Wanna GoCar?

 

What's cheaper than renting a 'Vette, and cooler than catching a bus? Seeing SoBe from the wheel of a GoCar. Our video takes you there.

By Douglas Hanks

I'm doing about 27 mph down 17th Street, ignoring a woman telling me where to turn. "Stop!" she barks. "You went the wrong way."

This unheeded advice is costing my employer 73 cents a minute, but I feel no guilt in disregarding it. The voice is only recorded, after all -- the satellite-coached tour guide inside a little yellow buggy called a GoCar.

Part scooter, part golf cart, the two-seater represents the latest attempt to separate South Beach tourists from their money.

Owner Craig Kruman hopes to combine the freedom of a rental scooter with the structure of a guided tour -- and most of all he hopes the concept justifies his $150 daily rates.

For the price of a day in a GoCar, a vacationing couple could rent two scooters (about $40 a head) and still have money for lunch. They could ride the Duck Tour amphibious vehicle ($36 per person) for its 90-minute circuit through South Beach and Biscayne Bay, then do it again the next day.

Or they could board an air-conditioned bus and see all the sights from South Beach to the Everglades and beyond with companies like Safari Tours.

But for those willing to pay a premium to literally be in the driver's seat of their own tour, GoCar delivers. (Our 100-minute ride came to $73.)

Each three-wheeled GoCar comes equipped with a GPS device that tracks where the vehicle goes, prompting the recorded tour to kick in at the appropriate location.

So our nameless guide tells us to turn right at the next stop sign, which takes us onto Collins Avenue. We rev the handle accelerator to pass a bus ahead when the voice breaks the silence with some trivia.

"That's the Shore Club Hotel in front of us, " Computer Lady says, sounding friendlier since we're now following her directions. "Its Art Deco lobby connects to an outdoor labyrinth of gardens, secret passageways and candle-lit alcoves."

During two years of research and lining up investors, owner Kruman says he put 1,200 miles on one GoCar devising the route, and hired professional tour guide Kevin Doran to compile the narration. Among the local fun facts: A harbor island off Miami housed a runway in the 1930s, and the Hotel Victor serves a $45 cup of coffee.

Because a satellite tracks the car's movement, you can go off course and still pick up the tour again once you're back on the map. You can also flip off the sound and even plug in an MP3 player and cruise to your own soundtrack.

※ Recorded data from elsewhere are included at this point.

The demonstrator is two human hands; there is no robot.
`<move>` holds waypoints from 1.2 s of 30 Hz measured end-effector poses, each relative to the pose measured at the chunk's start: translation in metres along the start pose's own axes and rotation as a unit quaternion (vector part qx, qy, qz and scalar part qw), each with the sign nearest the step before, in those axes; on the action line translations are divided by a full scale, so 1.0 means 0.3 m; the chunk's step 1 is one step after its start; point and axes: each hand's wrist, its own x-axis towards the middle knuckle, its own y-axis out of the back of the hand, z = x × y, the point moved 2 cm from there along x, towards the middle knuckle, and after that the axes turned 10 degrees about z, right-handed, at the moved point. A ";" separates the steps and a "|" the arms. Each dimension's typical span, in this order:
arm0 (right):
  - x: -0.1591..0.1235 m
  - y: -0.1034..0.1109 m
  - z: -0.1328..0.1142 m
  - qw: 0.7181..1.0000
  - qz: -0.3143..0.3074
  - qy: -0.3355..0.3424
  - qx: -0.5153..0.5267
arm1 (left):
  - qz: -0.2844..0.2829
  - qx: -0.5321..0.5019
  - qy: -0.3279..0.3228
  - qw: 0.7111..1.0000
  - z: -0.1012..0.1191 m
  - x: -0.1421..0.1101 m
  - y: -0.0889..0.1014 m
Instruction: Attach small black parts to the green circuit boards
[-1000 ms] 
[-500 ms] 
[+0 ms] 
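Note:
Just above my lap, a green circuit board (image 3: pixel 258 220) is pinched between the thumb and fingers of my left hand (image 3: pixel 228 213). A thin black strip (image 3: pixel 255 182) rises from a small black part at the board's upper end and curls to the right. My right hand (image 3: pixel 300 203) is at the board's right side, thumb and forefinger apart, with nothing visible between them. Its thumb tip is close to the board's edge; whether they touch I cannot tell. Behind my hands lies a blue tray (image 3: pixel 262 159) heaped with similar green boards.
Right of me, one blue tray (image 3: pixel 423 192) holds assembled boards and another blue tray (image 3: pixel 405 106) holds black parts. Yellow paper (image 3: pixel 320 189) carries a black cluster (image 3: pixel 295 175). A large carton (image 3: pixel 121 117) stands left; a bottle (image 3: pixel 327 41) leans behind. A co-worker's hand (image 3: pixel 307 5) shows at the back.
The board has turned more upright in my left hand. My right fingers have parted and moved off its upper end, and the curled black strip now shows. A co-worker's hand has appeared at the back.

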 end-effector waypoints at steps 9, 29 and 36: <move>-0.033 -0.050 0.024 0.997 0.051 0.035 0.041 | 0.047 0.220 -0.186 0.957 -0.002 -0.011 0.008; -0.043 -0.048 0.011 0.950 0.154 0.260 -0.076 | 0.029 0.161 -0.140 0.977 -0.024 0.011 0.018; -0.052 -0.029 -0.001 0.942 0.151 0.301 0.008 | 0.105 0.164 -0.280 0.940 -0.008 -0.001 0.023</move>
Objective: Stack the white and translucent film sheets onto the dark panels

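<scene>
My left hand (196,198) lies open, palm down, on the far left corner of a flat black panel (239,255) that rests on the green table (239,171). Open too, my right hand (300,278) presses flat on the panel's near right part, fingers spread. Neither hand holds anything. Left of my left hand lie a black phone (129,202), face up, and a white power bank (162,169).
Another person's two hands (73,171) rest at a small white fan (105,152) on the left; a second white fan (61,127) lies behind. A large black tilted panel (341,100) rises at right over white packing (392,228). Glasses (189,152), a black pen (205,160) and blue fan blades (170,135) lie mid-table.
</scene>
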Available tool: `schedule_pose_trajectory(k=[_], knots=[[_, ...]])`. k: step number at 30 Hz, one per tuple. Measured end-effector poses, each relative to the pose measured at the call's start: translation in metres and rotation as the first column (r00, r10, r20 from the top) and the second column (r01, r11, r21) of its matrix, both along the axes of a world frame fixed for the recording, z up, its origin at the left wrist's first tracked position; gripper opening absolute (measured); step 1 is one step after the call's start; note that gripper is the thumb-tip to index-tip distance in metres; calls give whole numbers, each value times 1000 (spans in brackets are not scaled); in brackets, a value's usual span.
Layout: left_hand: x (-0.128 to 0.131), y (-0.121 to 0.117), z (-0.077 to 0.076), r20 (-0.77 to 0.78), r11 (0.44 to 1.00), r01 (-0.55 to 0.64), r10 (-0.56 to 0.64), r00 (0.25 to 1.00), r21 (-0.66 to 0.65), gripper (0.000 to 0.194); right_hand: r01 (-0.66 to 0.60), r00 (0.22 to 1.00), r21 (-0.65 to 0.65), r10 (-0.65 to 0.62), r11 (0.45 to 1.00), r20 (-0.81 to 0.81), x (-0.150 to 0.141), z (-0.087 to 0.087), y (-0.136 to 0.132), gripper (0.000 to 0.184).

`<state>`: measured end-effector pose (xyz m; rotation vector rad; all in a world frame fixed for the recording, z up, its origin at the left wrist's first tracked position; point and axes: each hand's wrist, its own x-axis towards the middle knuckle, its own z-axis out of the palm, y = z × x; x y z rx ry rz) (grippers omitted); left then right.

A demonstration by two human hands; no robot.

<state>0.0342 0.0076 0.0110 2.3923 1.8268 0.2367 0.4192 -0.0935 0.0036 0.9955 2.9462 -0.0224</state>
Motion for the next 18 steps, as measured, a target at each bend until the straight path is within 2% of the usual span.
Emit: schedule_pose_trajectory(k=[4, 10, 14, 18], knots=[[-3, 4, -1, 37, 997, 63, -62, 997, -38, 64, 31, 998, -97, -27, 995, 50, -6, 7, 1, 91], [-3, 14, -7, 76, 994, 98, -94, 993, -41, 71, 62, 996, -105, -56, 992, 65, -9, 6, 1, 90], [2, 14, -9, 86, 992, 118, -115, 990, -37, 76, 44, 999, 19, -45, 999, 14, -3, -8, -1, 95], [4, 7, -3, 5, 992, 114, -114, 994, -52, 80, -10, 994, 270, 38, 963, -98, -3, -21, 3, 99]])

After several attempts to get me to turn off Washington Avenue, Computer Lady finally gave up and started telling me about the thoroughfare's nightclubs "jamming the streets until as late as 6 a.m."

It's a bumpy ride (Computer Lady never mentioned how my back would hurt the next morning) but a fun one, as I zip past the café tables on Espanola Way and watch sullen South Beachers resist even glancing at the canary-yellow go cart idling a few feet from them.

One woman in an SUV yelled "Weird!" as she drove past. (What a weird thing to do.) But the low-riding, open-air buggy makes for a great crossing of the Venetian Causeway on this sunny afternoon, making me wonder why I don't own a convertible.

Oh, right: the rain. GoCars offer no protection from the elements, but do come with umbrellas and rain ponchos in the back. The car's waterproof, so you can ditch it for a cup of coffee (and yes we said that in our best disapproving mother's voice; no drinking in this thing) when the showers come. 

Hope for sunny weather, though. It sure beats driving a black Nissan Altima during a beautiful day. Trust us on this one.

IF YOU GO

* GoCar Tours is at 1661 James Ave., Miami Beach.
* Rates for renting a GoCar: $49 for the first hour; $39 for the second hour; $29 for the third hour. Daily rate is $150.